What you are asked to do:
The answer should hold only the lines from the beginning of the material through the one with "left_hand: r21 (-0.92", reproduced exactly and without pictures.

Dataset extract:
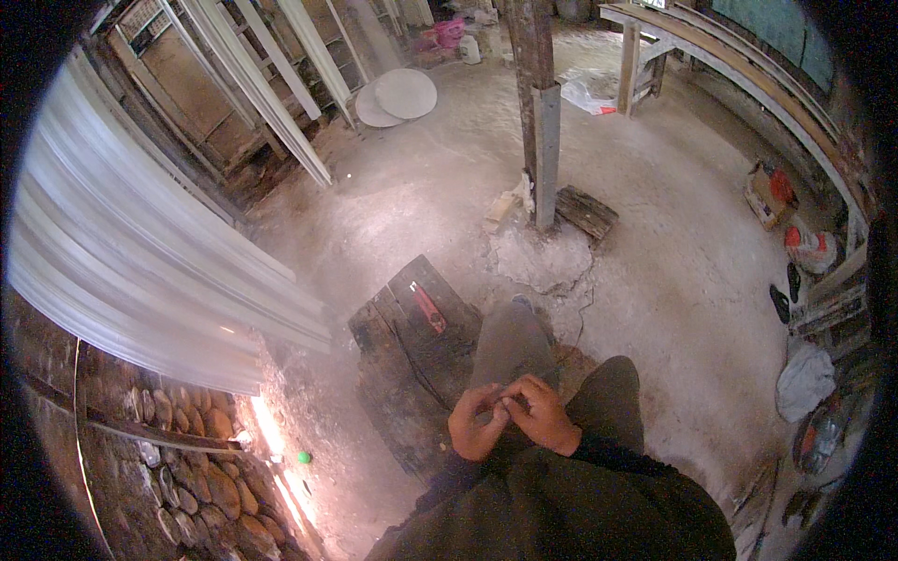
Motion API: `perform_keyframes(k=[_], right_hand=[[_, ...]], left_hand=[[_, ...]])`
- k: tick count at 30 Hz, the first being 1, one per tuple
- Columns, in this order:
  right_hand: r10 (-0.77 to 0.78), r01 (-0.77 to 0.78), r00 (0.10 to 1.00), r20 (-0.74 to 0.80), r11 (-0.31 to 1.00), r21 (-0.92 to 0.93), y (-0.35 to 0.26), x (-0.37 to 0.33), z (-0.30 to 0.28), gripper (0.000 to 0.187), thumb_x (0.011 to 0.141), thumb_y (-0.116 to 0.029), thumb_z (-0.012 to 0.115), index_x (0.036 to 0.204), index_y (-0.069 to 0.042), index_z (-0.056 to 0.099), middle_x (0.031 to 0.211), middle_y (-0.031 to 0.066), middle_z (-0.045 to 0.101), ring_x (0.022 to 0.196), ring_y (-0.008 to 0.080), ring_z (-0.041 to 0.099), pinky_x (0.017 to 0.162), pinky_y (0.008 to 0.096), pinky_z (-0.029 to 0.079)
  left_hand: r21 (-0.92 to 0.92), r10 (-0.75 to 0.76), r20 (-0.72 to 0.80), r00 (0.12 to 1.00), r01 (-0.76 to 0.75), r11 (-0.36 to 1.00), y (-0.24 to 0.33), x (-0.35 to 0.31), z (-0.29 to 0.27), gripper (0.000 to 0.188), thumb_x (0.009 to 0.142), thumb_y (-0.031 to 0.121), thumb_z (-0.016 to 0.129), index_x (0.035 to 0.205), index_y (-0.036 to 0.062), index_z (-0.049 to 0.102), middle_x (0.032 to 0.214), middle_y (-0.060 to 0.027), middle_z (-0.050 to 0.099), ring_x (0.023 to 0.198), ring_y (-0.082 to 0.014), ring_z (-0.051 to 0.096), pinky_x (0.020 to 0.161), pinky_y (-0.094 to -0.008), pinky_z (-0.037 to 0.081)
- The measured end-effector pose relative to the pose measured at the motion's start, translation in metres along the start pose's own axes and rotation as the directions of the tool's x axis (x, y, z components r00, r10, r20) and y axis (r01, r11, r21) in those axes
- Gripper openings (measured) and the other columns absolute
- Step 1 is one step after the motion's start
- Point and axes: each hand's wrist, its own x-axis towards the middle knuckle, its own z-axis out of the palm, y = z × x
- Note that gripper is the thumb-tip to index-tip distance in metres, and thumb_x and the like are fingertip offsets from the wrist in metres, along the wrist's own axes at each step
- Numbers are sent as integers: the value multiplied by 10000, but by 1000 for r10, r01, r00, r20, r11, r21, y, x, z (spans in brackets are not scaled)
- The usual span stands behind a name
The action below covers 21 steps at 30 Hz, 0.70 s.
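Observation:
My left hand [475,426] and my right hand [543,415] meet in front of my lap, above my bent legs. Both have their fingers curled in a pinch, with the fingertips touching or nearly so. Whatever they hold between them, if anything, is too small and hidden to name. Just ahead and to the left lies a dark, worn wooden board [385,372] on the floor. On it rests a red tool [428,309] with a pale end, its exact kind unclear. A thin dark cord or strip [412,360] runs along the board toward my left hand.
Corrugated metal sheets [150,243] lean at the left, above stacked firewood [192,486]. A wooden post [537,122] stands ahead, with a wood block [586,213] at its foot. Two white discs [405,94] lie farther back. A bench [730,47] and bags [806,381] line the right.

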Motion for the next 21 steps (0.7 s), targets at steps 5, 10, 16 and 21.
perform_keyframes(k=[5,10,16,21], right_hand=[[5,-6,1000,17,999,35,7,-2,3,100,780,-86,538,821,-6,494,777,107,498,753,249,505,683,322,399],[280,-346,938,204,788,509,28,-12,8,48,824,-80,497,858,-46,494,792,26,499,764,146,498,701,276,395],[347,-557,784,515,27,830,33,-10,9,81,812,-70,532,889,-70,507,839,1,523,823,121,522,787,291,417],[326,-557,823,466,296,776,45,-14,12,106,794,-70,557,898,-66,537,877,30,566,837,142,538,826,325,414]], left_hand=[[-60,-133,5,991,133,989,0,0,1,268,711,53,617,961,1,536,816,-98,582,723,-158,585,656,-267,467],[106,-235,64,970,228,968,17,4,-3,192,735,89,602,899,15,536,804,-71,585,730,-138,580,657,-261,464],[-96,-240,28,970,242,966,-12,2,-5,138,737,118,620,824,37,550,786,-25,570,672,-85,539,574,-225,446],[-184,-436,199,878,470,863,8,11,-17,124,761,118,609,849,39,570,799,-13,569,619,-69,523,480,-192,408]])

Task solution:
Motion API: `perform_keyframes(k=[_], right_hand=[[_, ...]], left_hand=[[_, ...]])`
- k: tick count at 30 Hz, the first being 1, one per tuple
- Columns, in this order:
  right_hand: r10 (-0.77 to 0.78), r01 (-0.77 to 0.78), r00 (0.10 to 1.00), r20 (-0.74 to 0.80), r11 (-0.31 to 1.00), r21 (-0.92 to 0.93), y (-0.35 to 0.26), x (-0.37 to 0.33), z (-0.30 to 0.28), gripper (0.000 to 0.187), thumb_x (0.011 to 0.141), thumb_y (-0.116 to 0.029), thumb_z (-0.012 to 0.115), index_x (0.036 to 0.204), index_y (-0.069 to 0.042), index_z (-0.056 to 0.099), middle_x (0.031 to 0.211), middle_y (-0.031 to 0.066), middle_z (-0.045 to 0.101), ring_x (0.022 to 0.196), ring_y (-0.008 to 0.080), ring_z (-0.041 to 0.099), pinky_x (0.017 to 0.162), pinky_y (0.008 to 0.096), pinky_z (-0.029 to 0.079)
  left_hand: r21 (-0.92 to 0.92), r10 (-0.75 to 0.76), r20 (-0.72 to 0.80), r00 (0.12 to 1.00), r01 (-0.76 to 0.75), r11 (-0.36 to 1.00), y (-0.24 to 0.33), x (-0.35 to 0.31), z (-0.29 to 0.27), gripper (0.000 to 0.188), thumb_x (0.009 to 0.142), thumb_y (-0.031 to 0.121), thumb_z (-0.016 to 0.129), index_x (0.035 to 0.205), index_y (-0.036 to 0.062), index_z (-0.049 to 0.102), middle_x (0.032 to 0.214), middle_y (-0.060 to 0.027), middle_z (-0.050 to 0.099), ring_x (0.023 to 0.198), ring_y (-0.082 to 0.014), ring_z (-0.051 to 0.096), pinky_x (0.020 to 0.161), pinky_y (-0.094 to -0.008), pinky_z (-0.037 to 0.081)

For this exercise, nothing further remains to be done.